[[ DATASET EXCERPT open ]]
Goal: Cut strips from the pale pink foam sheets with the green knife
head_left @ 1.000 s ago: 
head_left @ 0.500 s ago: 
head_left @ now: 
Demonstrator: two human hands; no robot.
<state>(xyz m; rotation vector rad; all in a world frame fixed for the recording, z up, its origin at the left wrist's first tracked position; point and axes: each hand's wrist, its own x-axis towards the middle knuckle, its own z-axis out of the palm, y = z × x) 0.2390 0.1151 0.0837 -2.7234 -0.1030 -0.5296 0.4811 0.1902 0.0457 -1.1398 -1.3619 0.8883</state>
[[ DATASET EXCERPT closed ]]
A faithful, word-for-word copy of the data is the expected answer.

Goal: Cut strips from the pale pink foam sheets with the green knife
head_left @ 1.000 s ago: 
head_left @ 0.500 s ago: 
head_left @ now: 
Demonstrator: two human hands; no robot.
<state>(xyz m; rotation vector rad; all in a world frame fixed for the recording, z up, its origin at the left wrist's first tracked position; point and axes: each hand's wrist, its own x-axis towards the middle knuckle, its own z-axis out of the palm, y = z × x) 0.2390 0.1151 0.0837 -2.7234 -0.1030 -0.5296 0.4811 0.1902 0.0457 -1.1398 -1.3619 0.8883</state>

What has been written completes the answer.